Liz przyciskała Marię mocno, pragnąc ją pocieszyć i przekazać co sama czuła. Ostatnie dwadzieścia cztery godziny wydawały się koszmarem, a ona chciała trzymać się nadziei, że to co się zdarzyło było snem, za chwilę się obudzi a wszystko powróci na swoje miejsce.
Ponad ramieniem Marii zobaczyła cieplejsze oczy Michaela. Wskazał głową drzwi – Pójdę kupić cos do jedzenia, zostaniesz ?
Liz potrząsała głową – Mówiłam rodzicom że zostanę z nimi w domu.
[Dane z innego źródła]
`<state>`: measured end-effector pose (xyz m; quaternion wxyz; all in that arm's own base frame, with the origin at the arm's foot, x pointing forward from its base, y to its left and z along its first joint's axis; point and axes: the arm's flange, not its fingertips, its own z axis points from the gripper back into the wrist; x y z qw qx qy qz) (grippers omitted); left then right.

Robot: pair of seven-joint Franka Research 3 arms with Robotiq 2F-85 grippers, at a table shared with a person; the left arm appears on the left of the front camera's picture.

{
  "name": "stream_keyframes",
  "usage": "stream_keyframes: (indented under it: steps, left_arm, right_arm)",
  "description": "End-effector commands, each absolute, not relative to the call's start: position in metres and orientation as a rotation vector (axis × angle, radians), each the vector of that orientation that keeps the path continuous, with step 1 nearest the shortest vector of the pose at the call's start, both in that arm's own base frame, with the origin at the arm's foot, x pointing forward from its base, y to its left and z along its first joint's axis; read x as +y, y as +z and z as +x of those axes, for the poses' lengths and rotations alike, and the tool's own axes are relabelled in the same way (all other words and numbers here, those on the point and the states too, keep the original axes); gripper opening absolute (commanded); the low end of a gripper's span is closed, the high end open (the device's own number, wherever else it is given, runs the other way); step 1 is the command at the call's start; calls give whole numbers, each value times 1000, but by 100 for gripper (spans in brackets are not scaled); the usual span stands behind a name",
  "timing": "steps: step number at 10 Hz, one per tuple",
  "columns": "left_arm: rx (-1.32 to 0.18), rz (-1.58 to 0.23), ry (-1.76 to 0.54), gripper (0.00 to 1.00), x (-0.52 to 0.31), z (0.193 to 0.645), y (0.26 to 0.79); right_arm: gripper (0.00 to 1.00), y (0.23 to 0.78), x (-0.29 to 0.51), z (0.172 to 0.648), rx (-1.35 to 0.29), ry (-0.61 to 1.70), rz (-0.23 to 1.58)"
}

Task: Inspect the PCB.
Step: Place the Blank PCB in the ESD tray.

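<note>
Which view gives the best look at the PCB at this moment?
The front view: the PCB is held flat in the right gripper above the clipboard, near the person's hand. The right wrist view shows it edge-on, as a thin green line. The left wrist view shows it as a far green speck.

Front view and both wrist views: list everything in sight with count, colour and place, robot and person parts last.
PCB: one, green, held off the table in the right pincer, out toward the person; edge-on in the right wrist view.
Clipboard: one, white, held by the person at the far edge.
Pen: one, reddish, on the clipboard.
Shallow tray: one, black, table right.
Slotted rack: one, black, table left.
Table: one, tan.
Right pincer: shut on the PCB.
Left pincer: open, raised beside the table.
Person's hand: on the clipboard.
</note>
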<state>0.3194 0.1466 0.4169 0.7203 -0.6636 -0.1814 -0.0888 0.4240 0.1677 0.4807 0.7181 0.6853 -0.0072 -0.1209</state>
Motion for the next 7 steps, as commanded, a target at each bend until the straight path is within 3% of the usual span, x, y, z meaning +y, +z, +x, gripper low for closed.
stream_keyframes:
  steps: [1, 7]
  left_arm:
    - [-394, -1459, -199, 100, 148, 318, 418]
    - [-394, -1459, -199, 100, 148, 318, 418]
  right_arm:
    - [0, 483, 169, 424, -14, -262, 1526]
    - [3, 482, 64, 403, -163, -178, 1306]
Ale będę tu zanim wrócisz – zrozumiała że pytał bo nie chciał zostawić Marii samej.
– W porządku – zmrużył oczy i wyszedł.
Maria zapaliła lampkę i pociągnęła ją na kanapę – Jak się dowiedziałaś ? – pytała głosem ochrypłym od płaczu.
- Poprzedniej nocy rodzice dzwonili do Rachel - powiedziała. Rozglądnęła się po mieszkaniu – Maria gdzie twoja matka ?
- Cały ranek była ze mną i Michaelem a teraz, na kilka godzin poszła do sklepu. Czeka na towar. Sean wyjechał z miasta załatwić coś w sądzie.
Liz zapomniała o Seanie. To dziwne że znowu jest w Roswell, po tylu latach. Był takim dzikim dzieckiem. Podziwiała go zawsze za jego zadziorność, przynajmniej do czasu aż skończył w więzieniu. Maria zawsze uważała że sprawia im kłopoty a Alexa przerażał. Sean nazywał go Alice. Nie pamiętała o tym latami, dopiero teraz...
Otrząsnęła się ze wspomnień i skupiła na Marii – Powiedz, co się stało – prosiła - wiem tylko, że był wypadek samochodowy.
Maria pokiwała głową głośno przełykając – Dobrze,...to było zaraz po zamknięciu Crashdown. Wszyscy tam byliśmy. Michael i ja kończyliśmy pracę. Isabel, Kyle i Tess wspominali bal i oglądali zdjęcia. Alex miał do nas dołączyć - szlochała – Ale...- potrząsnęła głową i wzięła głęboki oddech - Sprzątałam, opuściłam tacę i poszłam do pokoiku po szufelkę. Valenti wszedł tylnymi drzwiami, stał tam i patrzył. Boże, jaki on miał wzrok...Zapytałam co się stało... Wtedy powiedział i ja....krzyczałam i pobiegłam do Michaela. Liz, nie mogę oddychać...
- Och, Maria – Liz objęła ją ramionami.
Maria oparła głowę na jej ramieniu – Potem wszedł Valenti i powiedział wszystkim. Isabel stwierdziła że musimy zaraz zawiadomić Maxa, że on się wszystkim zajmie – dokończyła szeptem.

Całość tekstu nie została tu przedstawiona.